A project for training and evaluating food classification models using PyTorch, MLflow, Hydra and Streamlit.

This project demonstrates a full MLOps pipeline: from automated data preparation, training, experiment tracking, and model selection, to testing and deployment of a live demo. All stages are designed to maximize reproducibility and automation, allowing you to run experiments, evaluate results, and deploy models with minimal manual intervention.

This project is inspired by the course PyTorch for Deep Learning Bootcamp by Daniel Bourke and Andrei Neagoie.

Note: The pipeline is compatible with any image classification dataset that follows the same folder structure as data/dataset/ (i.e., train/, val/, and test/ folders, each containing one subfolder per class with images inside). You can replace the Food101 data with your own dataset as long as you keep this structure.


🧠 Supported Model Architectures

This project supports the following model architectures out of the box:

  • EfficientNet B0 & B2:
    EfficientNet models are known for their excellent balance between accuracy and efficiency, using a compound scaling method to optimize depth, width, and resolution.

    • B0 is the baseline model, lightweight and fast.
    • B2 is slightly larger, offering improved accuracy at a modest computational cost.
  • MobileNet V2:
    MobileNetV2 is a lightweight model designed for mobile and embedded vision applications. It uses depthwise separable convolutions and inverted residuals to achieve high efficiency with good accuracy.

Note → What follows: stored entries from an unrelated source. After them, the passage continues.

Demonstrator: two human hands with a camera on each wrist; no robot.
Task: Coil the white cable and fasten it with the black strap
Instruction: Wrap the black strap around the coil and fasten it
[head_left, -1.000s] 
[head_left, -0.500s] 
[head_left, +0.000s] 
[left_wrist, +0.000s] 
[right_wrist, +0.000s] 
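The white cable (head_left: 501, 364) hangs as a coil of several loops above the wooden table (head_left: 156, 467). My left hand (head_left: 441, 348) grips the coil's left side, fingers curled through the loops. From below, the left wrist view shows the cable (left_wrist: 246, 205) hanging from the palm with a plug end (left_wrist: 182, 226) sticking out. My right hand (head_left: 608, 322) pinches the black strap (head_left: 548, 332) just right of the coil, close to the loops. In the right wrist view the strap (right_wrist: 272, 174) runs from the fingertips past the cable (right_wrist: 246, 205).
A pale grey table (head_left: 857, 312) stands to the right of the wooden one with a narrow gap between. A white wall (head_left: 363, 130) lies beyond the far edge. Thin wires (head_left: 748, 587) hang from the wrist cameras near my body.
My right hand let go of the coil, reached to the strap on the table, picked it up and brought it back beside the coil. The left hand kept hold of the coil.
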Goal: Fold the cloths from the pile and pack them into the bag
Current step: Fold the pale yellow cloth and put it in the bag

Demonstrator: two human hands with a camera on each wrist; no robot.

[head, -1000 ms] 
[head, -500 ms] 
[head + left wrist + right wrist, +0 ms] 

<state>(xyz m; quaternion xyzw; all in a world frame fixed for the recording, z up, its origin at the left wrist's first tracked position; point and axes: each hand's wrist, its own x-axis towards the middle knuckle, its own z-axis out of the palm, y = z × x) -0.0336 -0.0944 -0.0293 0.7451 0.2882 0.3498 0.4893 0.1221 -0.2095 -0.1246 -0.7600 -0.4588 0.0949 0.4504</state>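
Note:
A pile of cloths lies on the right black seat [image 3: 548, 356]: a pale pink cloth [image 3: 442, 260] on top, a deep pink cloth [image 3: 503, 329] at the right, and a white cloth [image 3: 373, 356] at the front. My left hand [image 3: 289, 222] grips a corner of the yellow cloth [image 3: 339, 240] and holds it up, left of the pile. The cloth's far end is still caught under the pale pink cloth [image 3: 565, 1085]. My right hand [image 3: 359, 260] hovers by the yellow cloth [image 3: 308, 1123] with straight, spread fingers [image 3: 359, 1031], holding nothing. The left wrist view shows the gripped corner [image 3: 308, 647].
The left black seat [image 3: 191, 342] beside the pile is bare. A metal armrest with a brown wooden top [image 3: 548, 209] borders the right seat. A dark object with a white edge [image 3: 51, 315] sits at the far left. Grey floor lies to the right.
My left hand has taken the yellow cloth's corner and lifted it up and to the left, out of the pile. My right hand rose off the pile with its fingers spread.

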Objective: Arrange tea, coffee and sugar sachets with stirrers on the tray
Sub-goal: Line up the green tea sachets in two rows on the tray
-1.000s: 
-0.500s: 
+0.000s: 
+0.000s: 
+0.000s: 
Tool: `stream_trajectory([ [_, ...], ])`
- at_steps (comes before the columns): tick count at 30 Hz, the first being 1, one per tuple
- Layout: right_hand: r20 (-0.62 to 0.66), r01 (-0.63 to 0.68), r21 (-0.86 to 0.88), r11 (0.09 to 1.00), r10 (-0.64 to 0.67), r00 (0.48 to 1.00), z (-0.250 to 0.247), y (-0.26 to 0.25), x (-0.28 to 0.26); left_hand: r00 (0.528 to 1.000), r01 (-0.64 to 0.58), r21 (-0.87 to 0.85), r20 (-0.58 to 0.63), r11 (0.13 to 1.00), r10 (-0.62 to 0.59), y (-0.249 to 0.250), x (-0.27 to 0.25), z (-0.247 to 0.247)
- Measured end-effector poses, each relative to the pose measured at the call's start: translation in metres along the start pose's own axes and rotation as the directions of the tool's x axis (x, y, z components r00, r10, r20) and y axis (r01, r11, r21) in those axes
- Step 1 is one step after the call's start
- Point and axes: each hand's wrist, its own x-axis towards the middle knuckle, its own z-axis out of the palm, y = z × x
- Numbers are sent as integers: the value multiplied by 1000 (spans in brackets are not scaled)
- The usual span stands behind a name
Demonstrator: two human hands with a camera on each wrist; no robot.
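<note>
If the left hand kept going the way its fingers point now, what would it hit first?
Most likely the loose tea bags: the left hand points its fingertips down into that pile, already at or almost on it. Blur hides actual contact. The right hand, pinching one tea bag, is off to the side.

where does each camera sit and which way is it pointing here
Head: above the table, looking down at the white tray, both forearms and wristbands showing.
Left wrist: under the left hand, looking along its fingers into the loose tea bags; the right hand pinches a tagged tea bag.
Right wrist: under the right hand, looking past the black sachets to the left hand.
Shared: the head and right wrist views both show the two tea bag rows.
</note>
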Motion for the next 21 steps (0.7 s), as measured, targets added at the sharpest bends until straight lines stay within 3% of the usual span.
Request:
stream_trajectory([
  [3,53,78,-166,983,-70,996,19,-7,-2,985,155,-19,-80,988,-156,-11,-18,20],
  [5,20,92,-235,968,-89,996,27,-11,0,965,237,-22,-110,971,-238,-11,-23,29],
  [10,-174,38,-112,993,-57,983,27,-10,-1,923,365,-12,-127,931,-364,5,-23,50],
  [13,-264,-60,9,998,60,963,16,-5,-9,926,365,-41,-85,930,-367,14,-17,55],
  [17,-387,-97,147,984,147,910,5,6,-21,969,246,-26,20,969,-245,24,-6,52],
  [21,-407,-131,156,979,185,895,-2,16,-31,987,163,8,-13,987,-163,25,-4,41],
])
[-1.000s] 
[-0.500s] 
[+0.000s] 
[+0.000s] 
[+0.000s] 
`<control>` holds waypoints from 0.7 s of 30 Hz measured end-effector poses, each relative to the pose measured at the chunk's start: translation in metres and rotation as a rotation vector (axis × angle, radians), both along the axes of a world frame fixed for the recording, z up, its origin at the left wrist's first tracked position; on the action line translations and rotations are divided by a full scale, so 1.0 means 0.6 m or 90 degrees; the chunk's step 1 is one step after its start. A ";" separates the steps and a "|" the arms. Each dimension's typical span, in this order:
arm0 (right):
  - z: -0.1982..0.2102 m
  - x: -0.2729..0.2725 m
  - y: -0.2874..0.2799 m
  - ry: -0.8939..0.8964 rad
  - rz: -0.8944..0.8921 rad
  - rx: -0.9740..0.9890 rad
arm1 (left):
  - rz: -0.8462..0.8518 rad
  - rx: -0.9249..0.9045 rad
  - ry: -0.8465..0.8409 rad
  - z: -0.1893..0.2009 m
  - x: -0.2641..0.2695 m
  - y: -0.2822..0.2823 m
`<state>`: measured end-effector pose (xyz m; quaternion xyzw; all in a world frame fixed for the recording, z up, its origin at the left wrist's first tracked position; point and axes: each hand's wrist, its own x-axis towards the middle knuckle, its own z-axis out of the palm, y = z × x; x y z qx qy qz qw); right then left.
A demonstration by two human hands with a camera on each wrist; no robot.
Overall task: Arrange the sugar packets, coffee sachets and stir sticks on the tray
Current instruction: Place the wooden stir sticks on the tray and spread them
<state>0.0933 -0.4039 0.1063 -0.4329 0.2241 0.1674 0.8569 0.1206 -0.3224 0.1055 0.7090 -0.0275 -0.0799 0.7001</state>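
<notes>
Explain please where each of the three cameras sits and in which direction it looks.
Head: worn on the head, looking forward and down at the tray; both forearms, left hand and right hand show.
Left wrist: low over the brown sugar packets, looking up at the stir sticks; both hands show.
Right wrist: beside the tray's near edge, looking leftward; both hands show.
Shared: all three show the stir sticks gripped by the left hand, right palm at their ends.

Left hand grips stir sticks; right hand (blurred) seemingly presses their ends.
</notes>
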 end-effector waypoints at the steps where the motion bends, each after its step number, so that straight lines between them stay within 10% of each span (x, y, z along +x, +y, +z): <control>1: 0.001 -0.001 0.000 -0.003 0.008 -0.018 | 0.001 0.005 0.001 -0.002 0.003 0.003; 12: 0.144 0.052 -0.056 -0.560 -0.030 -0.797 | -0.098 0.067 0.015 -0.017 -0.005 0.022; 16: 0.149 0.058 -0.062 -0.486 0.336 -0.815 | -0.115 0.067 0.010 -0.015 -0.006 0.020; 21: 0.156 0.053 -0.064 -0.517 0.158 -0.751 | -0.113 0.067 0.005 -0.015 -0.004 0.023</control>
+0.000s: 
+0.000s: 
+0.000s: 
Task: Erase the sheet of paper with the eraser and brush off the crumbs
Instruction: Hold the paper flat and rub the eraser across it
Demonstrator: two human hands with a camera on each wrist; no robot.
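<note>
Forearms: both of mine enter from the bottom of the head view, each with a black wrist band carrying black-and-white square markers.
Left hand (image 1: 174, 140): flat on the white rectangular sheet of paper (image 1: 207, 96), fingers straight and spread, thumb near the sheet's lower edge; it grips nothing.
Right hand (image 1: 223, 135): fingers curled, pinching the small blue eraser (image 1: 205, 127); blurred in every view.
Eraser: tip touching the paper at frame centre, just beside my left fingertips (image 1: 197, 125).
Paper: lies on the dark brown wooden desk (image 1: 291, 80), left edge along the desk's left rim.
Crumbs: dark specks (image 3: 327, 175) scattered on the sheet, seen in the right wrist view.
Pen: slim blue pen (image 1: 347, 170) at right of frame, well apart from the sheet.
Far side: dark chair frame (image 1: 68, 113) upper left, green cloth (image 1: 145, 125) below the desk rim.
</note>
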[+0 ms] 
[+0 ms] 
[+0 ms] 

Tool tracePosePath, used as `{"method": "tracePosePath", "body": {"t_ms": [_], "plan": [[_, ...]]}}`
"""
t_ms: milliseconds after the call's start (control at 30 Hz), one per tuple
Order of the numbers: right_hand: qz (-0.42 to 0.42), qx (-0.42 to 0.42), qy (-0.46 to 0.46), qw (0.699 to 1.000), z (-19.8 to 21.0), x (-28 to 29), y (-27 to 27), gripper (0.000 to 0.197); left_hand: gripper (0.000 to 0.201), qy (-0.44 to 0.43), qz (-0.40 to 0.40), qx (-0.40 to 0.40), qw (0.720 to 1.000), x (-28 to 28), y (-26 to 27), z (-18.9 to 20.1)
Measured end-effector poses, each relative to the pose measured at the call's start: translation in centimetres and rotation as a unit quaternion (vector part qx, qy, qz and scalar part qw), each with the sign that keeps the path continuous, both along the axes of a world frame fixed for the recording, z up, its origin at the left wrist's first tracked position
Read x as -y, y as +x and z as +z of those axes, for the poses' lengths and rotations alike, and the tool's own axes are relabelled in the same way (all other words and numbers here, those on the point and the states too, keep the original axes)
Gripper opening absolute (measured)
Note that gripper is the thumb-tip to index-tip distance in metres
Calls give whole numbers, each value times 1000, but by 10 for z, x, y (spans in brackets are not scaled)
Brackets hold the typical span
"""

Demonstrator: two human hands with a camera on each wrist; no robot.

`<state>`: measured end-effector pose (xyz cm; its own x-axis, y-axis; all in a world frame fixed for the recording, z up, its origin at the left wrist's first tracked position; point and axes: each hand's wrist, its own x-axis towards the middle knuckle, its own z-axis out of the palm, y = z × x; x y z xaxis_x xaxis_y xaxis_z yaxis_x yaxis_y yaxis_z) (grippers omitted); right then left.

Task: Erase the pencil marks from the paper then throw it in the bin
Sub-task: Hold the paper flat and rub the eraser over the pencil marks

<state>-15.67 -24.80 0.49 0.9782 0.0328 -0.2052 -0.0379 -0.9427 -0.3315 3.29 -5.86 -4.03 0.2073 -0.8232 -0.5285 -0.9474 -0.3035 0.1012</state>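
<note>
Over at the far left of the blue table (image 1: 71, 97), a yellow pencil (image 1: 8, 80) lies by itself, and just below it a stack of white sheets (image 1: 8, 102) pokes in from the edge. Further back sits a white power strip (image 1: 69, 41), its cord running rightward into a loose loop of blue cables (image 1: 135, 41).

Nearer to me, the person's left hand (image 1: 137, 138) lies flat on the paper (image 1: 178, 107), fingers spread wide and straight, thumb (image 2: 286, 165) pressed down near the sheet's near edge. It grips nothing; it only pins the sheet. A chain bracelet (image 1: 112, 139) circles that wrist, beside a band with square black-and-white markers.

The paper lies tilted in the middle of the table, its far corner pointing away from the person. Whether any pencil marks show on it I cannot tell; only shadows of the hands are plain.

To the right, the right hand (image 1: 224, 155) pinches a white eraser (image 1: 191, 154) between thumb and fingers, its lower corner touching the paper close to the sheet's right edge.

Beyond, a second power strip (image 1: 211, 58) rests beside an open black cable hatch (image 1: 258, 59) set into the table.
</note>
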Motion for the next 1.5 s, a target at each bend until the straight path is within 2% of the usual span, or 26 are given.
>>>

You can easily add more architectures by extending the model loading logic in the codebase. The modular design allows for quick integration of any PyTorch-compatible model.


💻 Check Out the Live App

Click here to see the app in action.

🖼️ App Screenshots

Below are some screenshots of the app in action:

📸 App Screenshots

Home Page Live Prediction

Metrics Page Compare Page


🎬 Video Demo

Watch a 10-minute walkthrough of the full pipeline and app usage:

Watch the demo

Or click here: Video Demo on YouTube


🚀 How to Use

You can use this project in two ways:


Option 1: Run Only the Demo App

If you just want to try the app with already trained models (no need to run the full pipeline):

  1. Clone the repository and install dependencies:

    git clone https://github.com/tu_usuario/food101Mini.git
    cd food101Mini
    conda create -n food101 python=3.10
    conda activate food101
    pip install --upgrade pip
    pip install -r requirements.txt
  2. Make sure you have the trained models available locally.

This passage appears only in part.